SZOUA v Minister for Immigration

Case

[2011] FMCA 291

3 May 2011


FEDERAL MAGISTRATES COURT OF AUSTRALIA

SZOUA v MINISTER FOR IMMIGRATION & ANOR [2011] FMCA 291
MIGRATION – Review of decision of Refugee Review Tribunal – applicant’s capacity to present case before the Tribunal and the Court – request for impermissible merits review – no jurisdictional error – application dismissed.
Migration Act 1958 (Cth), ss.424A, 425, 425A, 441A, 441C, 476
Migration Regulations 1994 (Cth), reg.4.35D
Minister for Immigration and Multicultural and Indigenous Affairs v SGLB [2004] HCA 32; (2004) 207 ALR 12; (2004) 78 ALJR 992
Minister for Immigration & Ethnic Affairs v Wu Shan Liang [1996] HCA 6; (1996) 185 CLR 259; (1996) 136 ALR 481; (1996) 70 ALJR 568
SZBEL v Minister for Immigration and Multicultural and Indigenous Affairs [2006] HCA 63; (2006) 228 CLR 152; (2006) 231 ALR 592; (2006) 81 ALJR 515
SZBYR v Minister for Immigration and Citizenship [2007] HCA 26; (2007) 235 ALR 609; (2007) 81 ALJR 1190
Minister for Immigration and Citizenship v SZNVW [2010] FCAFC 41
Kopalapillai v Minister for Immigration & Multicultural Affairs [1998] FCA 1126; (1998) 86 FCR 547
W148/00A v Minister for Immigration and Multicultural Affairs [2001] FCA 679; (2001) 185 ALR 703
SJSB v Minister for Immigration and Multicultural and Indigenous Affairs [2004] FCAFC 225
Applicant: SZOUA
First Respondent: MINISTER FOR IMMIGRATION & CITIZENSHIP
Second Respondent: REFUGEE REVIEW TRIBUNAL
File Number: SYG 2492 of 2010
Judgment of: Nicholls FM
Hearing date: 27 April 2011
Date of Last Submission: 27 April 2011
Delivered at: Sydney
Delivered on: 3 May 2011

REPRESENTATION

The Applicant: In person
Counsel for the Respondents: Ms L Clegg
Solicitors for the Respondents: Sparke Helmore

ORDERS

  1. The application made on 17 November 2010 is dismissed.

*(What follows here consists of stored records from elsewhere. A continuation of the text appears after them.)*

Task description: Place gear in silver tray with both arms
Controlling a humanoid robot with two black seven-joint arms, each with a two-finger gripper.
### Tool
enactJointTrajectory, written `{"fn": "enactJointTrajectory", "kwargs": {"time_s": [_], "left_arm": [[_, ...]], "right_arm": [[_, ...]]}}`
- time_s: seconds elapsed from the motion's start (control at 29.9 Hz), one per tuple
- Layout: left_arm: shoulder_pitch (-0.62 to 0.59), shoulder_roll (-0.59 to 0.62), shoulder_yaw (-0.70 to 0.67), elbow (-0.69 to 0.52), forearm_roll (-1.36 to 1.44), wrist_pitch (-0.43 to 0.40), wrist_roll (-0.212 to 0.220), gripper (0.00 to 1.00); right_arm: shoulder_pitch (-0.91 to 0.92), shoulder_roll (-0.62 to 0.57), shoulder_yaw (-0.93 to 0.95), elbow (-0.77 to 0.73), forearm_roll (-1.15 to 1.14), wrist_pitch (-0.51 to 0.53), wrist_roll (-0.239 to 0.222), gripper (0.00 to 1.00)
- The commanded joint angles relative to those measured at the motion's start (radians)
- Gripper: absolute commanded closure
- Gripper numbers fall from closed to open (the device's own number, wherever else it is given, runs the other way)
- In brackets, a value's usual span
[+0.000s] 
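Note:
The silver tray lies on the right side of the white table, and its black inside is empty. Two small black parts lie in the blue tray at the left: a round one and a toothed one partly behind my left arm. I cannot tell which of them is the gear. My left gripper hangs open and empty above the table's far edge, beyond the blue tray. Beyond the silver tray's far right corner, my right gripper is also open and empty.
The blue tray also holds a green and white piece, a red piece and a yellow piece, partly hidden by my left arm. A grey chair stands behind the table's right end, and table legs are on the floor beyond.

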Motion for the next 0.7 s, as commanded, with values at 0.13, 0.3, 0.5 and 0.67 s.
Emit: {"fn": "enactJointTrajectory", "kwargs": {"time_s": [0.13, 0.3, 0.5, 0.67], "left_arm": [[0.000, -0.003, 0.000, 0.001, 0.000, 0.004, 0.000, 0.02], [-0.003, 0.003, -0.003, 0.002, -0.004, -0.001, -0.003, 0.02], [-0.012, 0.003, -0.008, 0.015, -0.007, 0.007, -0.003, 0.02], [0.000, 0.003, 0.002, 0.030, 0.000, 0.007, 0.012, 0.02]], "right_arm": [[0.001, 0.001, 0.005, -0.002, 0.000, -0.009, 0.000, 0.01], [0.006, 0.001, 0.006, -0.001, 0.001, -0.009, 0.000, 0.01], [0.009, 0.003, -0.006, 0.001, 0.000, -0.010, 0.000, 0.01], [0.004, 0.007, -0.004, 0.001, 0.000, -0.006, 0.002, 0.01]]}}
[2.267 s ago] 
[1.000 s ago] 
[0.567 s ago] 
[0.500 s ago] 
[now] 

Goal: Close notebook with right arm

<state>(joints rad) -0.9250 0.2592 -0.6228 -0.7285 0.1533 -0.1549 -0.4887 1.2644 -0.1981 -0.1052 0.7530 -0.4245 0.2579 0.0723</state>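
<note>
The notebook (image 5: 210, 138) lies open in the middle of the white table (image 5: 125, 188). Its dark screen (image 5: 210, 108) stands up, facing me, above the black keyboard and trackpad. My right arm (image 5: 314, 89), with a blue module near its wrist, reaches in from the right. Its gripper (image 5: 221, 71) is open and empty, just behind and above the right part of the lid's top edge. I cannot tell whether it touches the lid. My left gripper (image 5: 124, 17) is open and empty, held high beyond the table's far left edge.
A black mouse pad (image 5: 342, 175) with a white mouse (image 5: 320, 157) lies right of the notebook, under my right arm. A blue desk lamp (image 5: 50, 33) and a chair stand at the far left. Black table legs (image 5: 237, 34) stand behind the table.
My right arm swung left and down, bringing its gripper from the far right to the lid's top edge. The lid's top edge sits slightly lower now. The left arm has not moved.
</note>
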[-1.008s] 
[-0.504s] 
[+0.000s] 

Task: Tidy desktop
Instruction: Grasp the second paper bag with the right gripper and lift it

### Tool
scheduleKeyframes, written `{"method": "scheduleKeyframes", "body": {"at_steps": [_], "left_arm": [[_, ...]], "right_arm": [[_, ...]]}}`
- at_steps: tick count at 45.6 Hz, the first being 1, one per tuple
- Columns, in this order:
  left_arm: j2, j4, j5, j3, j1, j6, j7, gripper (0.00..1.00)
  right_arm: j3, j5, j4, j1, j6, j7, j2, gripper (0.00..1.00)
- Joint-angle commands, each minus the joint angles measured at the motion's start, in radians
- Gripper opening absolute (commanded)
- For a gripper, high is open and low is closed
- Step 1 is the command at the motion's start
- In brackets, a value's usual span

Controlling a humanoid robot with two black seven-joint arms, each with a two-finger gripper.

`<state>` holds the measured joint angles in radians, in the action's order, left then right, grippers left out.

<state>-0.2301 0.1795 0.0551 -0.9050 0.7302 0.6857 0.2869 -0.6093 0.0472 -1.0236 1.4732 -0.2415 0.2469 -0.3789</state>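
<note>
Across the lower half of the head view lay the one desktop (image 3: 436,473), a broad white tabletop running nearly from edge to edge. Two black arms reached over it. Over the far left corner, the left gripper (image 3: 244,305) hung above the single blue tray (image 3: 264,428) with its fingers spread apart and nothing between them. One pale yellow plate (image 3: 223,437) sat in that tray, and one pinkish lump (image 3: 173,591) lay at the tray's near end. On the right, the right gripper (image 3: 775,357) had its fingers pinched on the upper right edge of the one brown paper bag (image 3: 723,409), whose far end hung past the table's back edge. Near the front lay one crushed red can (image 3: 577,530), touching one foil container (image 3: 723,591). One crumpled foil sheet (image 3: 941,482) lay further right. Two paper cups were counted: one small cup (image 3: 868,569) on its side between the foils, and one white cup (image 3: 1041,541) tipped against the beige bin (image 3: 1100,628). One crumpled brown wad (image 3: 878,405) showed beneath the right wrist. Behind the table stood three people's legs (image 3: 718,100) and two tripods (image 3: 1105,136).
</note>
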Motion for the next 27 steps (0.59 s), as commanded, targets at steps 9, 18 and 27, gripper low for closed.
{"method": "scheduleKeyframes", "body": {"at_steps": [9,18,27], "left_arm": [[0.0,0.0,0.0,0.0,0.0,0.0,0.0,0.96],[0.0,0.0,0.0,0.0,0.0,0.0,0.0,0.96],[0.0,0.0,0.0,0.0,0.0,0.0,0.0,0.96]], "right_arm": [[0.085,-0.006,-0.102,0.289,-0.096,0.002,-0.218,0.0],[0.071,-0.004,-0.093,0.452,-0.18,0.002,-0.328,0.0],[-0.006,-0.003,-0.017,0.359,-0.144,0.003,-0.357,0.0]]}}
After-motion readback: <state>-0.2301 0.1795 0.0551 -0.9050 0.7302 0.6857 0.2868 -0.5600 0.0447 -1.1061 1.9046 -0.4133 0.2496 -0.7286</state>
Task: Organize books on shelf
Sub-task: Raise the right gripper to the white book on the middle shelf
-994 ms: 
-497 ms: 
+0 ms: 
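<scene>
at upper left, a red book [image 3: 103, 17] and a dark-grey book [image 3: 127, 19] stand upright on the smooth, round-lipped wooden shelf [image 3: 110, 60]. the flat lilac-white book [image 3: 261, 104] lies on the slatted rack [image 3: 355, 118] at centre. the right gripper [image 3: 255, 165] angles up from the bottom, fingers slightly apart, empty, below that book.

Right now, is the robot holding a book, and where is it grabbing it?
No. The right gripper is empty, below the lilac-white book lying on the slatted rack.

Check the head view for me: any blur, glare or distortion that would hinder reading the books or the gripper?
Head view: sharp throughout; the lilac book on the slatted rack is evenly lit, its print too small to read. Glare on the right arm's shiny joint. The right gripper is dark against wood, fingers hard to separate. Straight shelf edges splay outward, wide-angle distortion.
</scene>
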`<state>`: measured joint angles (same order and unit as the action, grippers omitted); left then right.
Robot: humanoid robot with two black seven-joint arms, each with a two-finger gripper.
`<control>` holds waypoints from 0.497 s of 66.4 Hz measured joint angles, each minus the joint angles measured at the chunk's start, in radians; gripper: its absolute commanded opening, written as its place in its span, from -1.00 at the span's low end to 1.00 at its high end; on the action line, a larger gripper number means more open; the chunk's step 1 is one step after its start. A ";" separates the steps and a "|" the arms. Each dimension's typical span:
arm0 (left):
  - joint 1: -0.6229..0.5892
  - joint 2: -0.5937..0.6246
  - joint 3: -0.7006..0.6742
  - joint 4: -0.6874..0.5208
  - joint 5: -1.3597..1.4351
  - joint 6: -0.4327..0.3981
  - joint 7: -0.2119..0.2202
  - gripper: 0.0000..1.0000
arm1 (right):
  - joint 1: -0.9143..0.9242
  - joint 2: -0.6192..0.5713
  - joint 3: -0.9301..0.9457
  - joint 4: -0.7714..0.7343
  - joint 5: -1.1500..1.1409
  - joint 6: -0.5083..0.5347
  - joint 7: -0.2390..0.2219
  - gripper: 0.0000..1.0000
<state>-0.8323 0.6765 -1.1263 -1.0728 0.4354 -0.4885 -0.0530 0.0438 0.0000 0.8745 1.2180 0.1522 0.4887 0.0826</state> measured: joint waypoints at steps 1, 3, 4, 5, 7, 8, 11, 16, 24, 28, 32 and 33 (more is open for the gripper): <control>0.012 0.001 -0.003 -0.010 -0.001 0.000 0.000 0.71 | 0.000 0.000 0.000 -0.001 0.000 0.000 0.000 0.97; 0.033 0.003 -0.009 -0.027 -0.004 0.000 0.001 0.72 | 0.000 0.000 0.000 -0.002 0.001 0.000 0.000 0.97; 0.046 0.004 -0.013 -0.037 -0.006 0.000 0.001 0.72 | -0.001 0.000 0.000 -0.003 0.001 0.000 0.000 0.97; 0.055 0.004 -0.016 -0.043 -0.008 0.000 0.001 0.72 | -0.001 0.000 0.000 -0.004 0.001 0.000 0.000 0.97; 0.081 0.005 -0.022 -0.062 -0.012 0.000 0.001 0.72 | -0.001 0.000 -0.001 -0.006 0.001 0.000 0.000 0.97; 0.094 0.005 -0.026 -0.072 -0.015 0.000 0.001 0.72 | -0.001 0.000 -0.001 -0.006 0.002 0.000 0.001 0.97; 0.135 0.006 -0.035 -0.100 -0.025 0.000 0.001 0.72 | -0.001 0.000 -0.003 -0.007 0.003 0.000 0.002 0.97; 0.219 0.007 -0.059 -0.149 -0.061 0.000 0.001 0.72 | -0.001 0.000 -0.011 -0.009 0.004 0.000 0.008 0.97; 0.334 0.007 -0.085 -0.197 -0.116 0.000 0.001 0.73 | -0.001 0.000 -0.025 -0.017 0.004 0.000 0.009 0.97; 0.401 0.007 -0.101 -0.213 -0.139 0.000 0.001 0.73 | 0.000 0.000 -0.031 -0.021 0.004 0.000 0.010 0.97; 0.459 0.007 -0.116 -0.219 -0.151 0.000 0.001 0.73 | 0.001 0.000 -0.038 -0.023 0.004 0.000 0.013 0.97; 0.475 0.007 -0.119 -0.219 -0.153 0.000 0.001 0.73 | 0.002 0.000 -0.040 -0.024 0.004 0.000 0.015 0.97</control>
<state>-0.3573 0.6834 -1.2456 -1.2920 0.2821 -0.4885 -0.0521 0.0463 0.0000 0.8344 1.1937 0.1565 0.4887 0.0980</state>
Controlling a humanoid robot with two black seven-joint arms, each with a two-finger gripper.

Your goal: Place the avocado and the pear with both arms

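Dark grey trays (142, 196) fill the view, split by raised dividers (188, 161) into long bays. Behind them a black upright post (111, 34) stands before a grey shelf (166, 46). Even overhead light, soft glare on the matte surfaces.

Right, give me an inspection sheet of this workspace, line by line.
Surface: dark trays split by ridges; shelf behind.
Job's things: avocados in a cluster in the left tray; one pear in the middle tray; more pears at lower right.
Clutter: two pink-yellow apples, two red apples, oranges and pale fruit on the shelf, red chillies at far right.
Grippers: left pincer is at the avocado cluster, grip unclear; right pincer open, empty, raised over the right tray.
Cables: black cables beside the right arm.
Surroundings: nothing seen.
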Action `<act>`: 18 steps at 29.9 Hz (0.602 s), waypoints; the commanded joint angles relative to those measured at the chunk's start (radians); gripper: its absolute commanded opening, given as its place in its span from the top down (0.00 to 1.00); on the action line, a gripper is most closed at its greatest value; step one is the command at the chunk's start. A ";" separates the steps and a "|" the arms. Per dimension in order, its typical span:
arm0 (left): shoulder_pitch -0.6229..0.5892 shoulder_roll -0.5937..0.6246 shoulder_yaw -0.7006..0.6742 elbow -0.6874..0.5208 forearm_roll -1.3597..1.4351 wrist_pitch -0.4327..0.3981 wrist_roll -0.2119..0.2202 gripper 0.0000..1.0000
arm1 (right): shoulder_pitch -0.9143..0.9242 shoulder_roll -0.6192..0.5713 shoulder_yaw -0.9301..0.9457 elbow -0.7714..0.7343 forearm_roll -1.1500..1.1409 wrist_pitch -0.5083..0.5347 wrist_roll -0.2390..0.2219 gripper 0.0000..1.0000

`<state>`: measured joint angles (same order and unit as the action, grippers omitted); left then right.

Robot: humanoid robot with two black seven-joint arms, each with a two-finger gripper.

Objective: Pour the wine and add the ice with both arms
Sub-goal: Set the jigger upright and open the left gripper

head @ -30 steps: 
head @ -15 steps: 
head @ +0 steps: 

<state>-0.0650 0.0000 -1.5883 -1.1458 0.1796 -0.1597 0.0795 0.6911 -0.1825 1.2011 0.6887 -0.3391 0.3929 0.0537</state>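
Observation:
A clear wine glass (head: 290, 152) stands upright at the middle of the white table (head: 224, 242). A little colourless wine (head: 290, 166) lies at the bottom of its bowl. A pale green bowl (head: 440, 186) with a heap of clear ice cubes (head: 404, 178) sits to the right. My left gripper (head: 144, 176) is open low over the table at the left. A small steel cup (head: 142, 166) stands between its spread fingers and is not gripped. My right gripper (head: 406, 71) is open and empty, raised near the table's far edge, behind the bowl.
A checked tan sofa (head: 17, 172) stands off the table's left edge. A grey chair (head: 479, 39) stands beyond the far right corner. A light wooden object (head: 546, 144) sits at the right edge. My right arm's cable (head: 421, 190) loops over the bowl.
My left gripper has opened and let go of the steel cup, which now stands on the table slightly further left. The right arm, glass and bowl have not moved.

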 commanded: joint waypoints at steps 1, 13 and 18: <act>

  2. The applicant pay the first respondent’s costs set in the amount of $5,865.

FEDERAL MAGISTRATES
COURT OF AUSTRALIA
AT SYDNEY

SYG 2492 of 2010

SZOUA

Applicant

And

MINISTER FOR IMMIGRATION & CITIZENSHIP

First Respondent

REFUGEE REVIEW TRIBUNAL

Second Respondent

REASONS FOR JUDGMENT

  1. This is an application made on 17 November 2010 under s.476 of the Migration Act 1958 (Cth) (“the Act”), seeking review of the decision of the Refugee Review Tribunal (“the Tribunal”) made on 8 November 2010, which affirmed the decision of the delegate of the respondent Minister to refuse a protection visa to the applicant.

Background

  1. The applicant is a national of the Russian Federation (“Russia”).  He arrived in Australia on 3 November 2009 as a visitor.  He applied for a protection visa on 5 November 2009.  He was assisted by a registered migration agent.  (Court Book – “CB” – CB 1 to CB 66 with annexures.)

  2. The applicant’s claim to protection, to which he provided elaboration when interviewed by the delegate on 11 February 2010, was that he would suffer discrimination if he were to return to Russia because, while undertaking induction for compulsory military service, he had received an adverse psychological assessment which was recorded in a military service book.  He would be required to show this book to prospective employers.  He received an exemption from further military service.

The Delegate

  1. The delegate gave “little weight” to the claim of prospective discrimination by employers as country information before it showed no general stigma or mistreatment of the many tens of thousands who are exempted from service for mental or other health reasons (CB 75 to CB 76).  Nor had the applicant faced any serious mistreatment as a result of his medical exemption such as to suggest similar treatment in the future.

  2. The delegate noted that the applicant had expressed a generalised fear of Russian authorities.  However, he had not articulated any specific concerns that he might hold in this regard, nor any relevant past experiences.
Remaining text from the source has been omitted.